→ BRIEF:
Return all lines from the listing below that include the word "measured".

"""

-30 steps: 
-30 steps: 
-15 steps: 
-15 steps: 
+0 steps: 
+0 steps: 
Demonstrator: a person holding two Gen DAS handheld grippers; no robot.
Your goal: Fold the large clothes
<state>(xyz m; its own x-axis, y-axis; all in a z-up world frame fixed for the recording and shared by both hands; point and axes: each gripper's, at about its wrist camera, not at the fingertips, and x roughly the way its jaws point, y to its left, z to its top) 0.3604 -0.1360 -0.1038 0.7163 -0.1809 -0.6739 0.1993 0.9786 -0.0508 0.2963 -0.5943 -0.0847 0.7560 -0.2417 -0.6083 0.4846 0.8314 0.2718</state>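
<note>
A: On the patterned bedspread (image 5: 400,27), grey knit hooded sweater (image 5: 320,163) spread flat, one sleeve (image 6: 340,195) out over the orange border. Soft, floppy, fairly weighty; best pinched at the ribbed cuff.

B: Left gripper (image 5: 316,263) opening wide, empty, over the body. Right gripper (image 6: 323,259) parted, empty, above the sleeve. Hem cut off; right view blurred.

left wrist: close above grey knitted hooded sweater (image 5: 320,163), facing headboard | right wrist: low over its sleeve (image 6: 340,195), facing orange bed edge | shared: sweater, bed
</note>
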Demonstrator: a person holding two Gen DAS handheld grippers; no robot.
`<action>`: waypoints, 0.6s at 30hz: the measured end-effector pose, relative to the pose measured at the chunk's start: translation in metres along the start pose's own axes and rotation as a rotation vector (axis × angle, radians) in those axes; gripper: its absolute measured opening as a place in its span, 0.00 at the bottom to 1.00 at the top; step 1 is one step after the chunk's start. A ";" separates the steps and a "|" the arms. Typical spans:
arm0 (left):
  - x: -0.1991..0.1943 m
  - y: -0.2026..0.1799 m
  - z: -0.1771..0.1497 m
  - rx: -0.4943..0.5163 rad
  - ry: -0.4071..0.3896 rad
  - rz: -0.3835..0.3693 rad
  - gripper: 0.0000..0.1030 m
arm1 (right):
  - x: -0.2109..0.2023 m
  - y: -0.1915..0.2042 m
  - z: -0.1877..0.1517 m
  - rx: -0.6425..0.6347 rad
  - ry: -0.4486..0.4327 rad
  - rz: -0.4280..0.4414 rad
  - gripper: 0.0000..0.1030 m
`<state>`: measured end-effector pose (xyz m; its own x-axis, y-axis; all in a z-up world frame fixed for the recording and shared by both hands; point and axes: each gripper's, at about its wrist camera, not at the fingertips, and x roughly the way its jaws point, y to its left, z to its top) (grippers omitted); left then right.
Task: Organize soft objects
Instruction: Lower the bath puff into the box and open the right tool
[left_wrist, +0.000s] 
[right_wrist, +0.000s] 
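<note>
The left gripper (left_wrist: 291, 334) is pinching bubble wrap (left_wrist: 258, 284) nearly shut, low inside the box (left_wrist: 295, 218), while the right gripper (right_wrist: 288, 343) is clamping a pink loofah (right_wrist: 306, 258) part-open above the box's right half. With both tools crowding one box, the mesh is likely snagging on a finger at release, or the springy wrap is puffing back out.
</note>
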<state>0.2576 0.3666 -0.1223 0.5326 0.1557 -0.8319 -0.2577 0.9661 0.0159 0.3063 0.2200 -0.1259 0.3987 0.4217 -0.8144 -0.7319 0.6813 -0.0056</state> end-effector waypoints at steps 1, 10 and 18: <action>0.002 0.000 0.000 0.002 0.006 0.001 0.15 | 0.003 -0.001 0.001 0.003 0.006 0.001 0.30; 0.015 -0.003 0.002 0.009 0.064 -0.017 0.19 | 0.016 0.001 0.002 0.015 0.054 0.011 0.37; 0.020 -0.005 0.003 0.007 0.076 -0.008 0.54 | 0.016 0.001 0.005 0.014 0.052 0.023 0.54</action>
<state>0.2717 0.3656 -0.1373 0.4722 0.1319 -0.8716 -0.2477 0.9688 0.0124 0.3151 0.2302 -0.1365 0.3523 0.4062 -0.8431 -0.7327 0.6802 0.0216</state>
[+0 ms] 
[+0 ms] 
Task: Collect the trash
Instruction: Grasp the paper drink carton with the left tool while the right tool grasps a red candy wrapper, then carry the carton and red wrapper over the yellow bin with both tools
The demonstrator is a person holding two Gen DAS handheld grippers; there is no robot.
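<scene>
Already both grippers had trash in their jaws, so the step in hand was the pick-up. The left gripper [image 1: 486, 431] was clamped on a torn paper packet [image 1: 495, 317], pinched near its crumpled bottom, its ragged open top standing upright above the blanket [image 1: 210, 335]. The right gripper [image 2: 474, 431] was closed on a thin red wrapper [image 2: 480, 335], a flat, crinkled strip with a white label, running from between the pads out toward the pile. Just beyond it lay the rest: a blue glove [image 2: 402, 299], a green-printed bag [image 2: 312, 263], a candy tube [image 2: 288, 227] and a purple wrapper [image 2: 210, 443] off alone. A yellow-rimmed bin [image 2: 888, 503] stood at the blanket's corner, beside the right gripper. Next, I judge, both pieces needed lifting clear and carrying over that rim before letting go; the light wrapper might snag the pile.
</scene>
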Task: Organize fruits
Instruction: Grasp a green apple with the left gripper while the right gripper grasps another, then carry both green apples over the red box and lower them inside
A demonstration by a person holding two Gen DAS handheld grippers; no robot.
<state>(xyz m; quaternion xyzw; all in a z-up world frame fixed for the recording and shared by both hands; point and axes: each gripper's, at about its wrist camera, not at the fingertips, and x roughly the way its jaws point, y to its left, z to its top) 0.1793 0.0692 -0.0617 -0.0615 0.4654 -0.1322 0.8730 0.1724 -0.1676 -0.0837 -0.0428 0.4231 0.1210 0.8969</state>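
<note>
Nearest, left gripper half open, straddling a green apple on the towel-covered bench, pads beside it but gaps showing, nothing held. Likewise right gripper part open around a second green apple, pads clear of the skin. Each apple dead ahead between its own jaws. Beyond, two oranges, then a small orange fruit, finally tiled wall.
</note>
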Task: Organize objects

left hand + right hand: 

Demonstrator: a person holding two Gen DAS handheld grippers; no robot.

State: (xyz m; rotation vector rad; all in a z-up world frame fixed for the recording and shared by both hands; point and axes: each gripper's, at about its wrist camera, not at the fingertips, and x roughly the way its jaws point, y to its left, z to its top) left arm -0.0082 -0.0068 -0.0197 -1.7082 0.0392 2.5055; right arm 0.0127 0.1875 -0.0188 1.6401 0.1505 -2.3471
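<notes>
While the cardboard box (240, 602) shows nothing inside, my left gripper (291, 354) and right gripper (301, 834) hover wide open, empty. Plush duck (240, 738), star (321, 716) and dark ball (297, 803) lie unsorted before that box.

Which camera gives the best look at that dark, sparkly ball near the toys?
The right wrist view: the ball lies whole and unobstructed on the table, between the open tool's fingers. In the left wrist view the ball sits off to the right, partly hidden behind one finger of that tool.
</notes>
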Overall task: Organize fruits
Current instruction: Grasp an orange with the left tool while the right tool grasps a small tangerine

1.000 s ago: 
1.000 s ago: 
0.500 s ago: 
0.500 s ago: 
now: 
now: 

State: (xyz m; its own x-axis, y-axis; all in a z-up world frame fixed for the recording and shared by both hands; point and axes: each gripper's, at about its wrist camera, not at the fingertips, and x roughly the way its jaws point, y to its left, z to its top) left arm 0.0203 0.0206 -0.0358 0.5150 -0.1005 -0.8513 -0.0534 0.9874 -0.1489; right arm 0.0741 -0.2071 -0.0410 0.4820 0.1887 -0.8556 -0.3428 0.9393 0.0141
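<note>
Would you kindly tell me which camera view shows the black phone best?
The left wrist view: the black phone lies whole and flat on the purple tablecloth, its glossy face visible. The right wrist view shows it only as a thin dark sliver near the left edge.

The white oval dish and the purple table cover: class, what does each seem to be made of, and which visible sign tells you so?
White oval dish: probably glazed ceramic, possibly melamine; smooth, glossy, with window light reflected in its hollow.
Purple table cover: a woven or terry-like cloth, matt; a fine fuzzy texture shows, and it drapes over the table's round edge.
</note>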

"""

→ RESPONSE:
`<action>`: waypoints, 0.6s at 30hz: the measured end-effector pose, relative to the pose measured at the chunk's start: translation in metres along the start pose's own axes and rotation as a rotation vector (axis × angle, radians) in those axes; gripper: its absolute measured opening as a place in its span, 0.00 at the bottom to 1.00 at the top; step 1 is one step after the chunk's start. A ";" separates the steps and a "|" the arms. Typical spans:
`<state>`: measured end-effector pose (xyz m; its own x-axis, y-axis; all in a z-up world frame fixed for the recording and shared by both hands; point and axes: each gripper's, at about its wrist camera, not at the fingertips, and x roughly the way its jaws point, y to its left, z to its top) (grippers omitted); left then right.

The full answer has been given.